Il momento storico in cui si colloca questo gesto inclusivo, senza pretese di essere conclusivo, è quello che nella migliore delle ipotesi si potrebbe definire come stallo diplomatico, e nella peggiore come conservazione (armata) dello status quo. Sembra estremamente difficile che le parti – Israeliani e Palestinesi – possano trovare una soluzione concordata sulla base delle varie formule sinora escogitate, a cominciare da quella “due popoli, due stati”, che dovrebbe affrontare la questione, grande come un macigno, dei confini realistici di un nuovo Stato palestinese indipendente, fornendo al contempo solide garanzie di sicurezza ad Israele. L’esaurirsi, ormai prossimo, delle ipotesi ancora praticabili richiede un profondo mutamento di prospettiva, e di immaginare soluzioni forse originali e inesplorate, a cominciare da quel vero e proprio intricato reticolo di micro-governance civile, religiosa, securitaria e comunitaria e di fratture e ricomposizioni intersecantesi e sovrapposte che è Gerusalemme. La profezia, spesso ripetuta dal Cardinale Martini, che la pace a Gerusalemme condurrà alla pace su tutta la terra ha un risvolto forse di minore portata, ma non meno rilevante, e che cioè una riconfigurazione degli spazi vitali e sociali di Gerusalemme appare una pre-condizione o comunque un elemento imprescindibile della soluzione complessiva del conflitto israelo-palestinese e in cui la comune radice delle religioni del Libro ha senza dubbio ancora molto da offrire.

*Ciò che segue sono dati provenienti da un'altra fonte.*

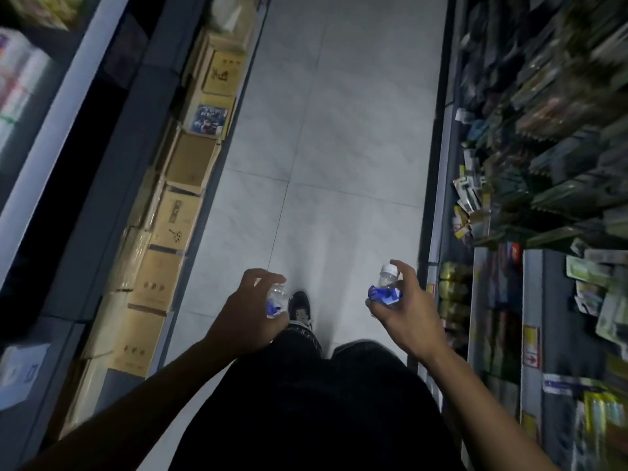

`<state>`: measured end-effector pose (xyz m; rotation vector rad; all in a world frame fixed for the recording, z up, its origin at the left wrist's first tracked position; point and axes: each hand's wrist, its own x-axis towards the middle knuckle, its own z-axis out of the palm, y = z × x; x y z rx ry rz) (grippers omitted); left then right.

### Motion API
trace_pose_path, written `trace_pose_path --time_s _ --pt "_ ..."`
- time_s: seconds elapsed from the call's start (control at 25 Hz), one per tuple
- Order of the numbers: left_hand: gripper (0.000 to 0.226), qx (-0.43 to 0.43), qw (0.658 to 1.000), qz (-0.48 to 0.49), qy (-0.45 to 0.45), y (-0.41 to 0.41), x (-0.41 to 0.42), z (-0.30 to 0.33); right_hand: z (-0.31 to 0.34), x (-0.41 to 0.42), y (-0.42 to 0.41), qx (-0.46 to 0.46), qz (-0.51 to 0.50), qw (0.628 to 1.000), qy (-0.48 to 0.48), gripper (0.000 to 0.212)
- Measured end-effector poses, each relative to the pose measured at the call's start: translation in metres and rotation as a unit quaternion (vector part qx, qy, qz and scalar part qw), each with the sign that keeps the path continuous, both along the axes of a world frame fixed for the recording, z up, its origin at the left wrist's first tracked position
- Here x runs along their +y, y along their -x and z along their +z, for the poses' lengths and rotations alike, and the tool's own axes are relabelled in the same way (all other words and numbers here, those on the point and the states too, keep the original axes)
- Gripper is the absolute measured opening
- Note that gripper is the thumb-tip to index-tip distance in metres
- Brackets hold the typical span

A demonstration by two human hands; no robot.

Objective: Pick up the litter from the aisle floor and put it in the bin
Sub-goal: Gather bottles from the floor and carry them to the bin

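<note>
While both hands carry litter above the aisle floor [326, 137], each bottle should handle as light, thin plastic that dents under pressure; hold at the labelled waist, not the cap. Left hand [244, 317] curls its fingers round the crumpled bottle [276, 300], held just above a shoe [300, 309]. Right hand [406, 312] grips the capped bottle [385, 287] by its blue label, index finger arched over the cap. Both forearms extend forward, wrists level. No bin is visible; motion blur may hide shelf detail.
</note>
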<state>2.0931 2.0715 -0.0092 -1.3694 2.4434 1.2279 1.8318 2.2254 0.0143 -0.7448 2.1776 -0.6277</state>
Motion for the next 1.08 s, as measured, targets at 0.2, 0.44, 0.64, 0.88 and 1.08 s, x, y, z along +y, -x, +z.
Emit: trace_pose_path --time_s 0.2,0.44,0.64,0.88,1.08 --pt "0.059 0.021 0.996 -0.084 0.014 0.111 -0.098 0.012 0.001 -0.031 0.059 -0.002 -0.052 0.998 -0.022 0.069" --pt "0.060 0.011 0.989 -0.145 0.031 0.252 -0.187 0.005 -0.019 -0.079 0.165 -0.021 -0.110 0.993 -0.022 0.072" --pt "0.062 0.003 0.992 -0.128 0.022 0.334 -0.240 0.000 -0.023 -0.153 0.276 -0.022 -0.101 0.994 -0.020 0.072" --pt "0.069 -0.017 0.996 -0.084 0.009 0.385 -0.301 -0.001 -0.017 -0.283 0.394 -0.014 -0.019 1.000 -0.001 0.071" --pt "0.063 0.000 1.000 -0.012 -0.010 0.438 -0.389 -0.008 -0.016 -0.411 0.472 -0.008 0.019 1.000 0.017 0.068"
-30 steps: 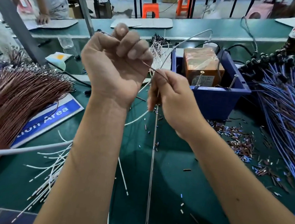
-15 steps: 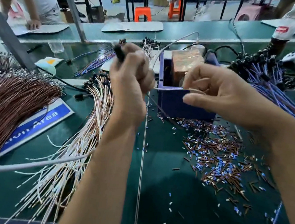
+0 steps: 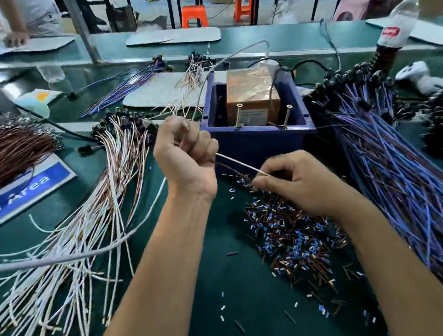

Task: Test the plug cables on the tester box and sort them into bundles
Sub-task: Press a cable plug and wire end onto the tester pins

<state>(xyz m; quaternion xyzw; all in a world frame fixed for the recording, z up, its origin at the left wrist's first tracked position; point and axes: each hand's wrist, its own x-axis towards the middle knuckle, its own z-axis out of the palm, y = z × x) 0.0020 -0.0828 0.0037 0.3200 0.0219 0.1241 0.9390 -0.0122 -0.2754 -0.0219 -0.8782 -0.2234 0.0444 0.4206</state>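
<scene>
I see both hands lower than half a second ago, now in front of the tester box rather than level with its top. My left hand (image 3: 188,158) is fisted round a thin white cable (image 3: 239,163), and my right hand (image 3: 301,180), which had been up at the box rim, pinches the cable's far end just above the pile of cut sleeve bits (image 3: 293,235) on the green mat (image 3: 227,294). White-and-brown cables (image 3: 98,208) fan out to the left of my left forearm. Further left a blue sign (image 3: 15,198) reads "Area"; the letters before it are cut off. The blue tester box (image 3: 254,141) sits just behind my hands, blue cables (image 3: 398,172) heaped to its right. At the far bench a bottle (image 3: 393,35) carries a red label, too blurred to read.
</scene>
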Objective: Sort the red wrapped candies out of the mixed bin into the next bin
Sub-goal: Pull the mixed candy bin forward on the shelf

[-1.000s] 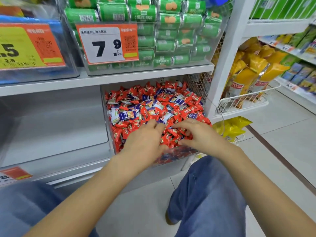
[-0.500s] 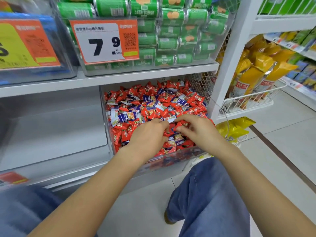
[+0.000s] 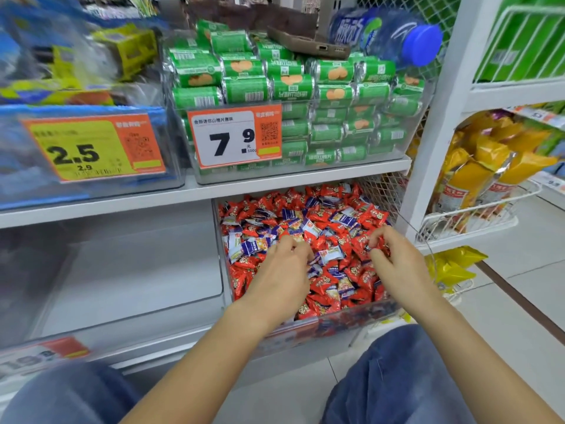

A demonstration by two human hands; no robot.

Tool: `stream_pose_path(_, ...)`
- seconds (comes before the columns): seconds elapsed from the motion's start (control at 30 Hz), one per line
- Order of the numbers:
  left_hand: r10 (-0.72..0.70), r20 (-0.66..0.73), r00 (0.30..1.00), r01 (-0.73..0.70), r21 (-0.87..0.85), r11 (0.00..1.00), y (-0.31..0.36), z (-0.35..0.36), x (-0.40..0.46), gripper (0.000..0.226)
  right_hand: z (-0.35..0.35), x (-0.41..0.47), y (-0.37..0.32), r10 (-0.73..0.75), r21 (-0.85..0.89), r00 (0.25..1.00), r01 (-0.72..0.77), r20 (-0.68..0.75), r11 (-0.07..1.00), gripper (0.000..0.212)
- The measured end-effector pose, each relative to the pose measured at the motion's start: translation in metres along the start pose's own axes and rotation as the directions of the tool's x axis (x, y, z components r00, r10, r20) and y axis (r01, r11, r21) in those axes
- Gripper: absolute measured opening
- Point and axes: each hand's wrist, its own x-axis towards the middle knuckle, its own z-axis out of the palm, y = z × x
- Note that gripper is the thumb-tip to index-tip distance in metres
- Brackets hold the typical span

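Nearest to my cam I see two knees in blue jeans at the frame bottom, w/ both bare forearms reaching fwd over them. Left hand lies palm-down on the candy pile in the mixed bin, fingers curled down into the wrappers near a white-and-blue candy; I cannot tell whether it actually has hold of anything. Right hand sits just beside it, to the right, over the pile, fingers curled and fingertips pinching at a red wrapped candy at the top of the heap; grip looks like a pinch, but the wrapper is partly hidden. Mixed bin is a clear-fronted box on the lower shelf, filled w/ red candies mixed w/ white-and-blue ones. Next bin, directly left on the same shelf, is clear, its grey floor showing. Farther up, on the upper shelf: green snack packs stacked in a clear box, w/ a 7.9 price tag on its front; a 2.5 price tag to the left, blurred. A phone and a blue bottle lie on top of the green packs. Far right: yellow bags in a wire basket.
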Motion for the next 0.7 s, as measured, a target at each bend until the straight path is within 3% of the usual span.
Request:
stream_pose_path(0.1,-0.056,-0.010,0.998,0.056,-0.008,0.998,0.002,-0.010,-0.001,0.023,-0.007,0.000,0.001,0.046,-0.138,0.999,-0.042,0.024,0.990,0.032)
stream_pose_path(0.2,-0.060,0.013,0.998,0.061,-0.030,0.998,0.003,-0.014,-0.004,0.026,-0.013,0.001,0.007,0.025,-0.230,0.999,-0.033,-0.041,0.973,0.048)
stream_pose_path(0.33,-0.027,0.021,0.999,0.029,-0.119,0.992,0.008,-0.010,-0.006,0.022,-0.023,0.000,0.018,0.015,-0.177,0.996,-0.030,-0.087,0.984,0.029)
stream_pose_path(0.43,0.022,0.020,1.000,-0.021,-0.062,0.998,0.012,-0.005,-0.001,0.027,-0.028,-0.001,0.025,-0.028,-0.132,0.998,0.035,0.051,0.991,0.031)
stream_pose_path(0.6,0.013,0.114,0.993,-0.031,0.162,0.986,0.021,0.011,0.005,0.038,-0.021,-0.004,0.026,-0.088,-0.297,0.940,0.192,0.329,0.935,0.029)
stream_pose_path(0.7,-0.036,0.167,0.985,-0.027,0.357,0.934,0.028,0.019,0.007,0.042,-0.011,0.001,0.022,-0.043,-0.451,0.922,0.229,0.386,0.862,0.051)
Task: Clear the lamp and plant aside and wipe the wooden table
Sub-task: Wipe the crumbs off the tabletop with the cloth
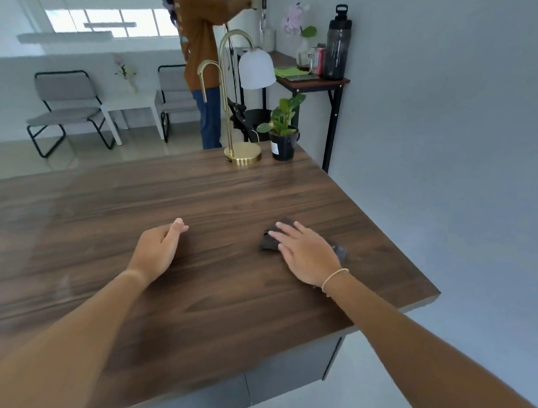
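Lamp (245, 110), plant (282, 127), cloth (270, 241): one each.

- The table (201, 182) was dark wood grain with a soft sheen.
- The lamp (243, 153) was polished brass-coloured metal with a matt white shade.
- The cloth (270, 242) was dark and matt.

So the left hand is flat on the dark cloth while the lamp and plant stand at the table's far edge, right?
Not quite: the head view shows the right hand flat on the dark cloth; the left hand rests on bare wood. The lamp and plant do stand at the table's far edge.
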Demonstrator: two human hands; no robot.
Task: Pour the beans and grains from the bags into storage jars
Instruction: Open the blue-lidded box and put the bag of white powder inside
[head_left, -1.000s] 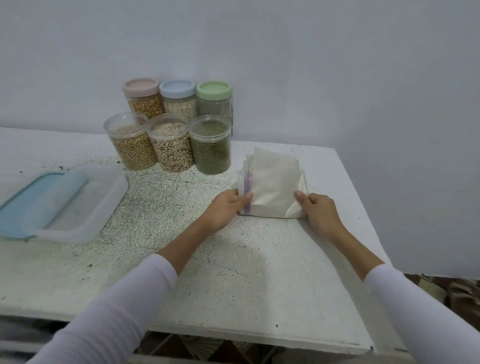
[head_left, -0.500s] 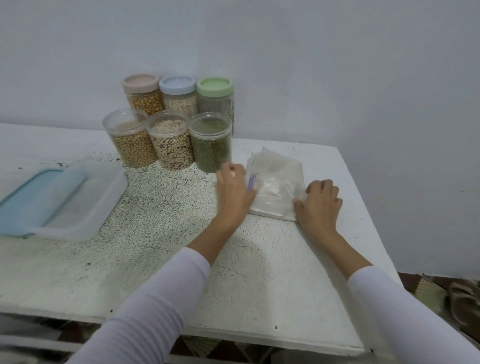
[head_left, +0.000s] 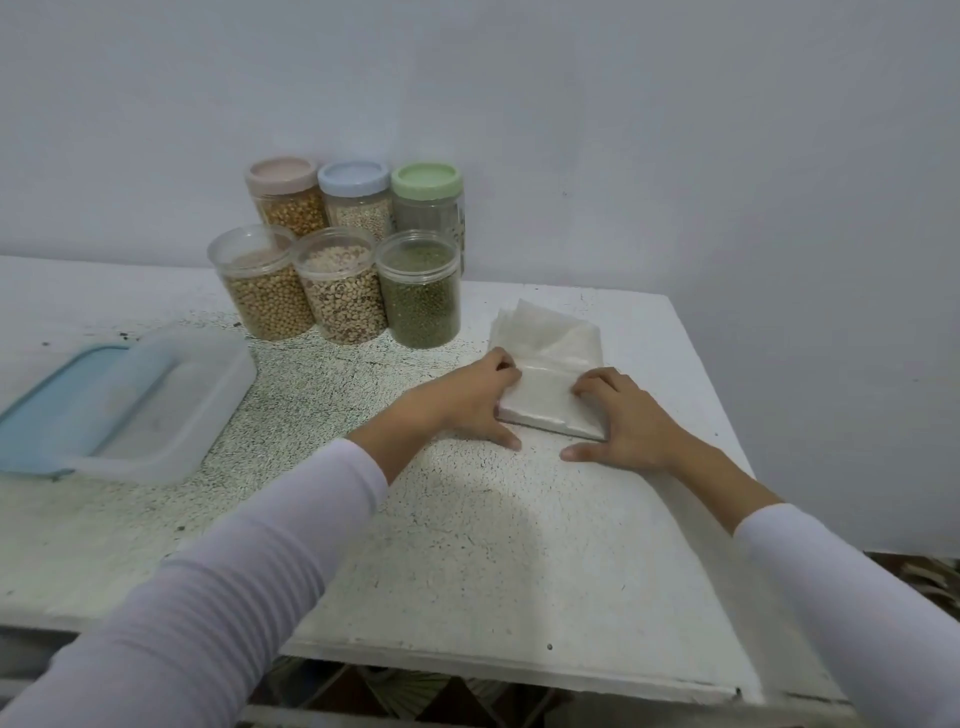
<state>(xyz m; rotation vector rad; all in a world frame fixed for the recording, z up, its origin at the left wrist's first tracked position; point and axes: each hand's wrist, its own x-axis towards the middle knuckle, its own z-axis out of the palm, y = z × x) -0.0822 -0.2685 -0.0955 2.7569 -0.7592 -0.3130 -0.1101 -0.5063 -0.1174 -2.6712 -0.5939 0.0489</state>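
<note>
My left hand and right hand rest on a flattened stack of empty clear plastic bags lying on the white, speckled table, close to its right edge and toward the far side. The near part of the stack lies between my two hands. My left fingers curl over its left edge, with the thumb stretched flat on the table just in front of the near left corner. My right fingers bend down onto the top of the stack near its right side, and that thumb also lies flat on the table by the near right corner. I cannot tell whether either hand pinches the plastic or only presses on it.

The bags look thin, milky and creased; their far ends fan out unevenly. I cannot count the single bags.

Six storage jars stand in two rows of three near the table's far edge, left of the bags. The three front jars are lidless and hold tan beans, speckled beans and green beans. The three behind wear pink, blue and green lids.

One clear lidded container with a blue rim lies near the left edge.
</note>
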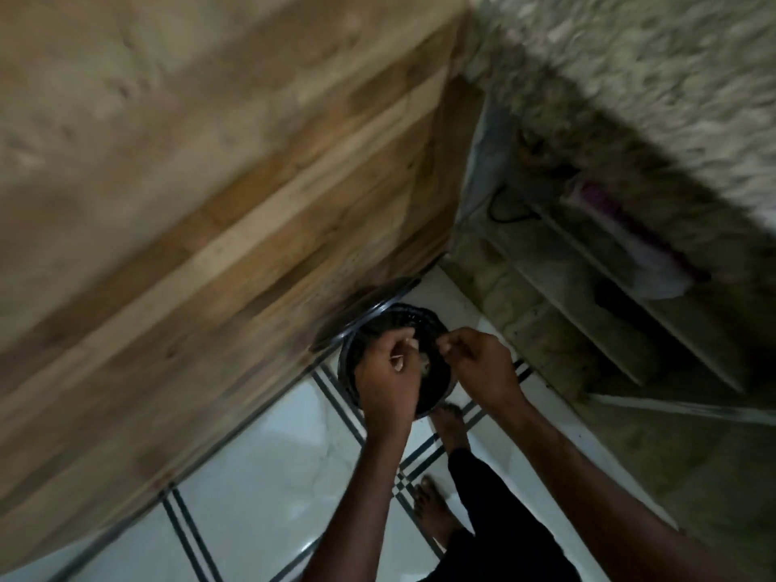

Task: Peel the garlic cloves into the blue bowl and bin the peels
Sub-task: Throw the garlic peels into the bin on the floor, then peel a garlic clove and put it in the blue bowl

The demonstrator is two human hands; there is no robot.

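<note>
Both hands hover over a round black bin [397,359] that stands on the pale tiled floor [260,455], tight against a wooden panel [210,228]. The left hand [388,373] has its fingers curled, pinching a small pale scrap — likely garlic peel [401,355], though blur makes it hard to be sure. The right hand [478,363] is also curled, thumb and forefinger pressed together over the bin's mouth; what they hold, if anything, cannot be told. Pale bits lie inside the bin. Bare feet [451,426] stand just beside it.
</note>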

Inoltre, il panorama complessivo del Medio Oriente e del Nordafrica è cambiato radicalmente in pochi anni, e in particolare a partire dal 2011 con le transizioni politiche nel mondo arabo-islamico (tutt’altro che concluse, e con preoccupanti segnali di involuzione, tranne forse per la Tunisia), con il virtuale disfacimento di un attore importante come la Siria, la contrapposizione faziosa in Libia, il sorgere di una entità pseudo-statale e dagli inquietanti tratti neo-imperiali come l’ISIS e la sua ossessione antistorica del Califfato. Mentre i confini tra Israele e (futuro) stato palestinese non sono stati ancora definiti, e quelli derivanti dalla guerra arabo-israeliana del 1967 profondamente contestati, sono di fatto messi in discussione per la prima volta altri confini esistenti, tracciati frettolosamente già alla fine della prima guerra mondiale con l’accordo Sykes-Picot del 1916 tra Gran Bretagna e Francia che sancirono divisioni arbitrarie, di matrice coloniale, in Medio Oriente e la successiva nascita di numerosi stati indipendenti dopo il secondo conflitto mondiale. A ciò si aggiunga la mobilitazione degli attori regionali nel conflitto siriano, con l’interventismo indiretto, di opposta matrice, degli stati del Golfo (in particolare i due “giganti” dell’Arabia Saudita e dell’Iran).
In questo ribollire di tensioni antiche e nuove, il “segno” di Francesco, così compiutamente, pazientemente e saggiamente ricostruito, descritto e contestualizzato in questo scritto di Paolo Loriga, appare molto più che un messaggio di speranza; è piuttosto un appello “proattivo”, un’irruzione, ma in punta di piedi, una voce orante e ragionante dal deserto più che una voce che grida nel deserto, e che interpreta il disagio profondo dell’umanità periferica proprio nel cuore di un conflitto così centrale e così lacerante come quello mediorientale.